Flow batteries are electrochemical energy storage. The “flow” refers to the fact that you don’t have to place the chemicals right in the path between the electrodes: the chemicals can be in separate tanks that can flow into that space as needed. Also, they can be based on materials more abundant than lithium, e.g., iron, and even largely on organic chemicals, not rare elements like lithium.

As this article explains: “Flow batteries store energy in chemical fluids contained in external tanks—as with fuel cells—instead of within the battery container itself. The two main components—the electrochemical conversion hardware through which the fluids are flowed (which sets the peak power capacity), and the chemical storage tanks (which set the energy capacity)—may be independently sized. Thus the amount of energy that can be stored is limited only by the size of the tanks. The design permits larger amounts of energy to be stored at lower cost than with traditional batteries.”

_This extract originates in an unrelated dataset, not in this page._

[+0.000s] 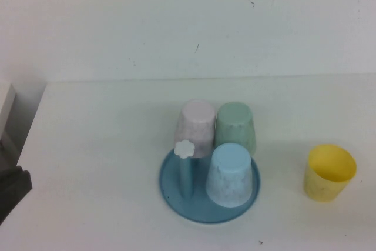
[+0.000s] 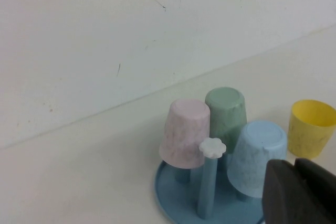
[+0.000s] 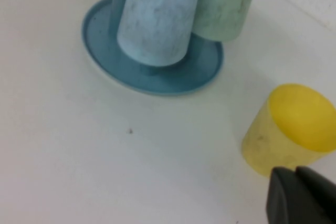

While it seems possible to achieve a nearly 100% variable renewables grid with massive deployment of conventional batteries and/or lots and lots of electric cars,achieving breakthroughs in other forms of ultra-low-cost renewables storage — with longer working lifetimes, simpler manufacturing, less stringent materials requirements, higher capacities and lower costs than batteries when used at grid scalee.g., Laughlin’s paper on molten salt suggests a marginal cost of $13/kWh— would make the grid integration and stability problems simpler and cheaper to deal with.

This Twitter thread and the associated paper strongly agree with that notion that a mixture including “firm” sources is most achievable:

In addition to storage per se, surplus energy generated when supply is high but demand is low may also be used for applications like desalination of water or hydrogen fuel production via electrolysis; hydrogen in turn has a number of applications to decarbonizing other sectors.
It is therefore not yet clear to me exactly how much hinges on simply bringing down the raw cost of solar or wind generation through deployment and hence economies of scale of existing technologies, versus scaling up the manufacturing and use of existing storage technologies such as lithium ion and similar batteries, versus novel R&D on storage and grid integration to solve the problems that arise once the variable renewables penetration goes above 50% or so, versus pushing existing or new nuclear, geothermal, and CCS technologies. Probably a mixture makes it all more tractable.